Director Steven Soderbergh not only continued his use of fluid hand-held shots with the RED on his shoulder, but also did more single takes. And because adjoining sets were built like a location, he could maneuver around very efficiently and combine scenes.
But “The Knick” will have to contend with both “Outlander” and “Downton Abbey” (the sentimental fave because of its farewell season). Production designer Jon Gary Steele nailed the glam 18th century Paris for Season 2 of “Outlander” with more elegance and decadence. Gone are the browns of Scotland in favor of more emerald and gold. “It’s deep and rich and rubbed with waxes. There are printed tapestries and all the moldings are gilded,” said Steele.
In wrapping up the exceptional British saga about the Crawleys, “Downton Abbey” offered three weddings and a day at the races. And the design highlight was the spectacular Brooklands car race. For production designer Donal Woods, he first had to chase down racing cars from 1925. “We spent about a week shooting there [at the Goodwood Circuit in West Sussex],” Woods said. Charlie’s [Julian Ovenden] terrible, fatal crash was dashing on somewhere else [a bank of road similar to the racetrack].”
Meanwhile, “Downton Abbey,” which won the Emmy last year for period/fantasy costumes, will likely win again for its glorious weddings of Lady Mary (Michelle Dockery), Mrs. Hughes (Phyllis Logan) and Lady Edith (Laura Carmichael).
For Mrs. Hughes, costume designer Anna Mary Scott Robbins found a beautiful velvet coat, a vintage piece of 1920s lace and then made little pearl-embroidered roses with silk.
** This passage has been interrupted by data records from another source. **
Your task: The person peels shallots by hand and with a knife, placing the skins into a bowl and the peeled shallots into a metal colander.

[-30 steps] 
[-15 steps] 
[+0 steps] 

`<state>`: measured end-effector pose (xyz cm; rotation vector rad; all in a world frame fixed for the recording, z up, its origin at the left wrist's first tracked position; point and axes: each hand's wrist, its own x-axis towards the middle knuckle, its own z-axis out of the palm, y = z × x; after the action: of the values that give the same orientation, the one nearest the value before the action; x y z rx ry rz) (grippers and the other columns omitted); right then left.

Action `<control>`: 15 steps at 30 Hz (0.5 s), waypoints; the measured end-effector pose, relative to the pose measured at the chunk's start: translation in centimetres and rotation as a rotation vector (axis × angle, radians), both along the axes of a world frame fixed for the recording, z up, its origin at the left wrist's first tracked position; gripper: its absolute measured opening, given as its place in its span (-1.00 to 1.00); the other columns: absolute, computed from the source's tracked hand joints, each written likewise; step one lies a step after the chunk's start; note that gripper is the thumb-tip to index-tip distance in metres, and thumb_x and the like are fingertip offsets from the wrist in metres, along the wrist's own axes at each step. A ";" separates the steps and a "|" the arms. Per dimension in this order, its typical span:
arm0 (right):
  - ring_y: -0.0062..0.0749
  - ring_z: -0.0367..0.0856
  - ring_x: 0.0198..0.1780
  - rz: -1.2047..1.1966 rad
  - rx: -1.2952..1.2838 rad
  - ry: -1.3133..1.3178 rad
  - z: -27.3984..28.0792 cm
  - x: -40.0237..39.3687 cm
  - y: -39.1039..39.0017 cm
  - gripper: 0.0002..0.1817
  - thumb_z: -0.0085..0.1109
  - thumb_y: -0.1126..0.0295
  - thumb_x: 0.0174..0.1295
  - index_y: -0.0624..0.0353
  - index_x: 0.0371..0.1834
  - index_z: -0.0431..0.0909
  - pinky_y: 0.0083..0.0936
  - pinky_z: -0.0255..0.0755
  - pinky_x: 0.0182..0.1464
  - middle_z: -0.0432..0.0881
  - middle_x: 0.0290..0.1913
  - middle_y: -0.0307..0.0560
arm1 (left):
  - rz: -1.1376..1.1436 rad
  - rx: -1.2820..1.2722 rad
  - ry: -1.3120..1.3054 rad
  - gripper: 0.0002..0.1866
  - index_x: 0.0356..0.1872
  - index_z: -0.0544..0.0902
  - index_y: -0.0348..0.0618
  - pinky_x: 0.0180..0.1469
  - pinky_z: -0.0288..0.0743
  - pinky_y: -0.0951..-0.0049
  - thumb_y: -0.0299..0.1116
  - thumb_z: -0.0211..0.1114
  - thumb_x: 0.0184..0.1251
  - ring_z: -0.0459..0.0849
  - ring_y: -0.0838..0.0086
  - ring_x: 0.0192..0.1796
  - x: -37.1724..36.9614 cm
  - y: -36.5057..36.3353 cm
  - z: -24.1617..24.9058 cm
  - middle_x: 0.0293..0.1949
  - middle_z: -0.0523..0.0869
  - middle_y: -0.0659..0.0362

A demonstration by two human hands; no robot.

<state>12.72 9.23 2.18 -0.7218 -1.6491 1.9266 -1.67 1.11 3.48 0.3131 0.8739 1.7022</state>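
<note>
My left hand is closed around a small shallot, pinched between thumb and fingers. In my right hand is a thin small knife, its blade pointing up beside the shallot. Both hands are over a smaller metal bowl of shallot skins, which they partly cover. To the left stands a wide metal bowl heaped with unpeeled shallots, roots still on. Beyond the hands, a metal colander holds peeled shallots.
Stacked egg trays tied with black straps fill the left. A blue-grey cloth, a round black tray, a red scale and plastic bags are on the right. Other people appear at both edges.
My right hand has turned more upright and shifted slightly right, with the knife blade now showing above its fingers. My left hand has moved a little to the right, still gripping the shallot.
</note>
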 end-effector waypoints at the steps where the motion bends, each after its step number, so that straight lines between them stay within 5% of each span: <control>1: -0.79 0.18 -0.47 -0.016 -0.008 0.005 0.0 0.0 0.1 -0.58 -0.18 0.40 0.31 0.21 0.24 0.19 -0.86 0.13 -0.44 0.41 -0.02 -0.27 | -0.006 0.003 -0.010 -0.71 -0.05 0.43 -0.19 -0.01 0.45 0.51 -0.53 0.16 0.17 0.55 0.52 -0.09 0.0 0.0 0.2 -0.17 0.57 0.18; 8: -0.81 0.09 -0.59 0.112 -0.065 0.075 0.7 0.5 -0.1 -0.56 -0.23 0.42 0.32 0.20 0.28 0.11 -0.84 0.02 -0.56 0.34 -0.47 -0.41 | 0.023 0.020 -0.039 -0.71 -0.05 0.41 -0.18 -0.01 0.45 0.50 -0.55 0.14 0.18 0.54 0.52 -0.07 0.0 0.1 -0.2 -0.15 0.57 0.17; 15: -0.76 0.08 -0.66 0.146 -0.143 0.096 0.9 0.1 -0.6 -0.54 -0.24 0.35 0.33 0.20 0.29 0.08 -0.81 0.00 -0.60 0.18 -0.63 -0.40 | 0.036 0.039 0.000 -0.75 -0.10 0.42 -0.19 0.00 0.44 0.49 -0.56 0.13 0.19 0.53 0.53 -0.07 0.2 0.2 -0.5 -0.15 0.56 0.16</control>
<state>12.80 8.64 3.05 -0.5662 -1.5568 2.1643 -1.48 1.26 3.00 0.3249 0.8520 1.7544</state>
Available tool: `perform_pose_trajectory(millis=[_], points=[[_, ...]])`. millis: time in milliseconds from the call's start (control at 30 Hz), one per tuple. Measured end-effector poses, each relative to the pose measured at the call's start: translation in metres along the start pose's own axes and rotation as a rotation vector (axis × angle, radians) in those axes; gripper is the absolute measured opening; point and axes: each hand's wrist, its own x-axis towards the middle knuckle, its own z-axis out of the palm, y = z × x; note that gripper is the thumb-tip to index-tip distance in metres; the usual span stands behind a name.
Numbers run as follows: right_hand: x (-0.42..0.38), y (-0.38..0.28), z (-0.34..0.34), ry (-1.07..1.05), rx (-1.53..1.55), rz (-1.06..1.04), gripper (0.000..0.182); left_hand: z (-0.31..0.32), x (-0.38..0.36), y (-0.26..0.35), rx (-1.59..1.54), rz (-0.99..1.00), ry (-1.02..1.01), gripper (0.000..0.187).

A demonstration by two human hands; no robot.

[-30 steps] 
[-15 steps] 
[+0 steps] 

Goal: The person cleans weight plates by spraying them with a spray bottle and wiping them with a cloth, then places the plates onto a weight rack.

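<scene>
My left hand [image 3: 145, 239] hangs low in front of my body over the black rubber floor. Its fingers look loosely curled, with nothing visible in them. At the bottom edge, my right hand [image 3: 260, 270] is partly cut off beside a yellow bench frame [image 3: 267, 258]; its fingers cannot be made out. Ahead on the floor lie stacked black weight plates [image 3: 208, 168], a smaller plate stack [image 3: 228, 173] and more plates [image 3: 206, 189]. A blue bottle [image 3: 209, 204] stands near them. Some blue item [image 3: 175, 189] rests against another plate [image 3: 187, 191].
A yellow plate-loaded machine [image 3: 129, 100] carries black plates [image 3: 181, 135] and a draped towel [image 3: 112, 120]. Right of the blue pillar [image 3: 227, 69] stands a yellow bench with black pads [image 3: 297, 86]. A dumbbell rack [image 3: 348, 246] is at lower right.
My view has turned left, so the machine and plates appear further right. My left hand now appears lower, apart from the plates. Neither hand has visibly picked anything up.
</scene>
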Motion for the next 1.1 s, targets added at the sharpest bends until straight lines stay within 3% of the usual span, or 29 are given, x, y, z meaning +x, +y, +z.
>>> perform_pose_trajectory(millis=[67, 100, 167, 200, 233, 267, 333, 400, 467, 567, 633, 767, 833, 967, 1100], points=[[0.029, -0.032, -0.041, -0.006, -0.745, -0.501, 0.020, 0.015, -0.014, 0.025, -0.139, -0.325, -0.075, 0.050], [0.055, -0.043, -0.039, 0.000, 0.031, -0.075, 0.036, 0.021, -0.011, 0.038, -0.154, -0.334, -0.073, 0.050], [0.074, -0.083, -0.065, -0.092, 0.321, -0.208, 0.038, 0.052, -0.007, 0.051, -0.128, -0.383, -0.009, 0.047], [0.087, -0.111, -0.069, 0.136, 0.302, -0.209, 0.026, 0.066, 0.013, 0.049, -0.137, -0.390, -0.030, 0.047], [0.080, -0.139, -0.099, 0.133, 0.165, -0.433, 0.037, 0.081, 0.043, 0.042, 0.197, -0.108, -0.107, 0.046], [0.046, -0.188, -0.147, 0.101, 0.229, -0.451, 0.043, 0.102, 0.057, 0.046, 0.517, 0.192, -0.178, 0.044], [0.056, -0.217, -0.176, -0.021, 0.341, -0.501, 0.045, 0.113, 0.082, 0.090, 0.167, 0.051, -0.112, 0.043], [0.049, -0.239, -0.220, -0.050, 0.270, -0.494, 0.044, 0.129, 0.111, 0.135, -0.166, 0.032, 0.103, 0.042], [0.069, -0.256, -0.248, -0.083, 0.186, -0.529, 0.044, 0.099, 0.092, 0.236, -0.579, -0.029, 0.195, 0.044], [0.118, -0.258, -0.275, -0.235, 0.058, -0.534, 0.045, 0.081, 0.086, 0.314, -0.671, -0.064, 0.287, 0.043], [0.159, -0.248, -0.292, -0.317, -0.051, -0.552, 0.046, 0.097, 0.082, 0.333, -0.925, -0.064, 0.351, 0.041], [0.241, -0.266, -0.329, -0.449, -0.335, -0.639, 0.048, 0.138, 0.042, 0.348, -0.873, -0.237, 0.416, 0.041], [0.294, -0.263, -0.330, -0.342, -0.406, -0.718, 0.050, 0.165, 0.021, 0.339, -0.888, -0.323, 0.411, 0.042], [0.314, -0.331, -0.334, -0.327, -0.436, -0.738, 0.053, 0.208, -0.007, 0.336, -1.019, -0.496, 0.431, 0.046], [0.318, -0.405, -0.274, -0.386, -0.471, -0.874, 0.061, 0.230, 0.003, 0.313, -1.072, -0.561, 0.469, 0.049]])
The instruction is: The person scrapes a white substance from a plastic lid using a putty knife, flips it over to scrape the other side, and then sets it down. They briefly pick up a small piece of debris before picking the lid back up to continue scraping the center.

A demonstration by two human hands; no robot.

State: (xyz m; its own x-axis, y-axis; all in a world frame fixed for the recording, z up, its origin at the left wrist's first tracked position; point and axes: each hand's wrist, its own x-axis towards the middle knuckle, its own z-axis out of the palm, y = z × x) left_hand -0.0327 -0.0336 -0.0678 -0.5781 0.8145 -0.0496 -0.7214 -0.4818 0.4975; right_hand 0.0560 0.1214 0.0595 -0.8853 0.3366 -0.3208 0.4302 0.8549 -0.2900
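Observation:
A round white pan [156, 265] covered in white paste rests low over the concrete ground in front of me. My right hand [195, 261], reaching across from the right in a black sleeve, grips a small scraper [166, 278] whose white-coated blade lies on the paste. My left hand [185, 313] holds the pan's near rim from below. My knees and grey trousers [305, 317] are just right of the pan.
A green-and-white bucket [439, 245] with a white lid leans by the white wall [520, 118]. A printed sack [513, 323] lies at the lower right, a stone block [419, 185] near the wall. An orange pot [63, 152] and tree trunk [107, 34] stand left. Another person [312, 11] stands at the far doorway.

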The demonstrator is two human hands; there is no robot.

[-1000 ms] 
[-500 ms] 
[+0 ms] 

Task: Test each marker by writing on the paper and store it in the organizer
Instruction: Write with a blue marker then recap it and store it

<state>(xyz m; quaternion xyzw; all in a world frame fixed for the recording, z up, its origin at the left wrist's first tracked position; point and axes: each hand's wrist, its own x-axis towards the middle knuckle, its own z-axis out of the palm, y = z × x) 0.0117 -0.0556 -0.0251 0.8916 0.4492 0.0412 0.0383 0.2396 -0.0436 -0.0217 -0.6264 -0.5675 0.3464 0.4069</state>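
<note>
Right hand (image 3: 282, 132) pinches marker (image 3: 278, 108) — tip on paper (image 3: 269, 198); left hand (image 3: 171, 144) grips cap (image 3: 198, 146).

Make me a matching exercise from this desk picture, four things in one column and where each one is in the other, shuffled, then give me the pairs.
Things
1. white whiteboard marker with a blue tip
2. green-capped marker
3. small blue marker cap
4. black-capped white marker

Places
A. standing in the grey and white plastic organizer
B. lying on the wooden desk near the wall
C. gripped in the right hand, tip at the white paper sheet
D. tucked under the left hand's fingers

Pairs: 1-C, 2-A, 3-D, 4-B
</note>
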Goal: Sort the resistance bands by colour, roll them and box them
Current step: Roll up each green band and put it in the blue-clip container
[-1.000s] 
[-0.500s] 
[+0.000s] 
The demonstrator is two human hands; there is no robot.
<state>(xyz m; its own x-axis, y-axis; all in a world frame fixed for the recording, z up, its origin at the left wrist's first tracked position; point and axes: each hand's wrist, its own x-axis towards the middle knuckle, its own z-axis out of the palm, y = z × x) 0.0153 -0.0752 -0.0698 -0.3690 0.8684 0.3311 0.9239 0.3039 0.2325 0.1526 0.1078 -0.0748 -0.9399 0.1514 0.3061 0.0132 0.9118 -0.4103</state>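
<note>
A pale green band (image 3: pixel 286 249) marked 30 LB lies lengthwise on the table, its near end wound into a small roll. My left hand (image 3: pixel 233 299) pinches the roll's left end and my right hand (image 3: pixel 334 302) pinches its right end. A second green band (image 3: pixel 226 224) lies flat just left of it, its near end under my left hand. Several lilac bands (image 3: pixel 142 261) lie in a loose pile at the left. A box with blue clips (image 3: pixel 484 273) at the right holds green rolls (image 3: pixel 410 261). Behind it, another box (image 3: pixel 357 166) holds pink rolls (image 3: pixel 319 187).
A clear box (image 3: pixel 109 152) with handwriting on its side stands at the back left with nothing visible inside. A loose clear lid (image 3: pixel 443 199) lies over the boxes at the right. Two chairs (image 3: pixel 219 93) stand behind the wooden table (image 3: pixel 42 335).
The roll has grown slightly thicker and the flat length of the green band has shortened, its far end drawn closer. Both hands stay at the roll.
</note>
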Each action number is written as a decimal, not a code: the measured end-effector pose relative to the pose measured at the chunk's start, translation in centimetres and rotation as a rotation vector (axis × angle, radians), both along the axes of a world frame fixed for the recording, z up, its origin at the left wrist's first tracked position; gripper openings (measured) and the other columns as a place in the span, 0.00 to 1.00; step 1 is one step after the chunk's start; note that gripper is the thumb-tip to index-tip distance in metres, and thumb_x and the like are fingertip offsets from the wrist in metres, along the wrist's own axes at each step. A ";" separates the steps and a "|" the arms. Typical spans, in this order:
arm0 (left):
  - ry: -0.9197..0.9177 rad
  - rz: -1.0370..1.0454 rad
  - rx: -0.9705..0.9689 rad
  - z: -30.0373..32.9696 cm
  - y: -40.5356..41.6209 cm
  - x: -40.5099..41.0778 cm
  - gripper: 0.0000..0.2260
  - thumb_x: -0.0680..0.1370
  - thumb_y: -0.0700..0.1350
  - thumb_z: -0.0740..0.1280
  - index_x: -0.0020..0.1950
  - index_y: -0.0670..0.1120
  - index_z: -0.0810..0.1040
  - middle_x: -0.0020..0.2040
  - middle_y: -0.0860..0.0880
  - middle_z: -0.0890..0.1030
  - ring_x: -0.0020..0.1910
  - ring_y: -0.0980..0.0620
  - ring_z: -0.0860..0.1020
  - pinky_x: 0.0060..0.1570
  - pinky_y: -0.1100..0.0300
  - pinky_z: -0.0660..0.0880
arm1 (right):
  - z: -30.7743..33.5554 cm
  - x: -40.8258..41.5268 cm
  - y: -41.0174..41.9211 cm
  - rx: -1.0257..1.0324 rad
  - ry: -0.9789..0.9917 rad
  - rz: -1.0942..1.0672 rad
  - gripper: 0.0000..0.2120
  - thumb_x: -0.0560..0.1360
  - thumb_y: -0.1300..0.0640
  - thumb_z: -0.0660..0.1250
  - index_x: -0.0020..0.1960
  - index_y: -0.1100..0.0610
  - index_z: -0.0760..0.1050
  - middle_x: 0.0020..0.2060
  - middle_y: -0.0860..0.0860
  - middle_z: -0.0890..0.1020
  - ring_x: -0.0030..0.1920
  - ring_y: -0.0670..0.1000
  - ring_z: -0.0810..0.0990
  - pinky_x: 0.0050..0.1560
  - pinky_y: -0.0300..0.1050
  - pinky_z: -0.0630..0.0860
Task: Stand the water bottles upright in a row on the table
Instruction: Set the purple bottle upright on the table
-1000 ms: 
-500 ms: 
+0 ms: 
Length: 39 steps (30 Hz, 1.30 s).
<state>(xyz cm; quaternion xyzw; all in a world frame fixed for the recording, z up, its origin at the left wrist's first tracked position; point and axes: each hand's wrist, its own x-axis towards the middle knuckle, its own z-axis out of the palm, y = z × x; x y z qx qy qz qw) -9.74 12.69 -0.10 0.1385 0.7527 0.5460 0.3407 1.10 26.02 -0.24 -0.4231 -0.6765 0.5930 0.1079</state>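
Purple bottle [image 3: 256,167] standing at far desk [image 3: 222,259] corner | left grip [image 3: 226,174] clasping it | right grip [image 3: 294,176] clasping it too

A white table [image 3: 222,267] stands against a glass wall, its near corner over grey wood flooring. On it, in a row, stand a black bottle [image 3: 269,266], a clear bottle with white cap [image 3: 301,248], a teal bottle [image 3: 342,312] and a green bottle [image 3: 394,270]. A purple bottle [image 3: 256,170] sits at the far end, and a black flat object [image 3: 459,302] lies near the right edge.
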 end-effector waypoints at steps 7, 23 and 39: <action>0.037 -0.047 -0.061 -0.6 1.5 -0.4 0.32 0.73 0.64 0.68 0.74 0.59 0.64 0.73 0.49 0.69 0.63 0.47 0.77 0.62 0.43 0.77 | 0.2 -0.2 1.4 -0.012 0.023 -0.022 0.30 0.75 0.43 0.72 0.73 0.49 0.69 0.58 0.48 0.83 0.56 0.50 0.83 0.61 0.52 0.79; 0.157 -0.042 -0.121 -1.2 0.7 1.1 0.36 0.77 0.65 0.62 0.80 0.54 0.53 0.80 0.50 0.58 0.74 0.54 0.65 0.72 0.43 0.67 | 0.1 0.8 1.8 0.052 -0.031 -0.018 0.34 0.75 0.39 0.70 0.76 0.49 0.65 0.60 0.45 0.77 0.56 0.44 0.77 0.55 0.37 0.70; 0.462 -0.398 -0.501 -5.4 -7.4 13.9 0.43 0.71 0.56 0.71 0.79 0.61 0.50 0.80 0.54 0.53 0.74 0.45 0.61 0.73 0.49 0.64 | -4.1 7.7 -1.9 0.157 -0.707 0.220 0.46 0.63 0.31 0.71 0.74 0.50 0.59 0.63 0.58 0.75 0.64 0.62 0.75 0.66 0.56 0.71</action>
Lady Mary wore a cream lace-embroidered dress and matching jacket with pleating for a more fashion-forward look, and Lady Edith’s exquisite wedding dress was the showstopper: Brussels lace was collected from various places by Robbins and augmented with a mint-condition, detachable train.
But there’s strong competition from “GOT,” “Outlander” and “Roots.” Emmy-winning costume designer Michele Clapton returned for the “GOT” finale to create the stunning coronation gown for Lena Headey’s Cersei made from lightweight Italian-cut leather and silver and black textured brocade; costume designer Terry Dresbach elegantly dressed Claire (Caitriona Balfe) for the French court, but with a solid, ’40s vibe (her red dress is deep crimson with 15 yards of fabric); and costume designer Ruth Carter re-imagined “Roots” as a cross-generational saga with greater historical verisimilitude (950 pieces were aged and the family wardrobe was united by a rich blue rooted in the indigo harvested in Africa).
Last year’s contemporary costume winner, “Transparent” (Amazon’s groundbreaking transgender show created by Jill Soloway), has certainly upped its game in Season 2 by adding a parallel subplot from ’30s Berlin that brings a forgotten trans-history back to life.
Costume designer Marie Schley dresses up characters from Institute for Sexology in hip fashion, including three party scenes featuring model Hari Nef in her TV debut. Schley also makes Maura Pfefferman (Jeffrey Tambor) more feminine this season with several earthy dresses.
While “Transparent” will be hard to beat again, “American Horror Story: Hotel” has the power of Lady Gaga as The Countess. Costume designer Lou Eyrich took inspiration from old Hollywood glam (particularly MGM costume designer Adrian and artist Daphne Guinness) in creating a sexy wardrobe and accessories that spanned the 20th century and fit the fashionista in new retro ways.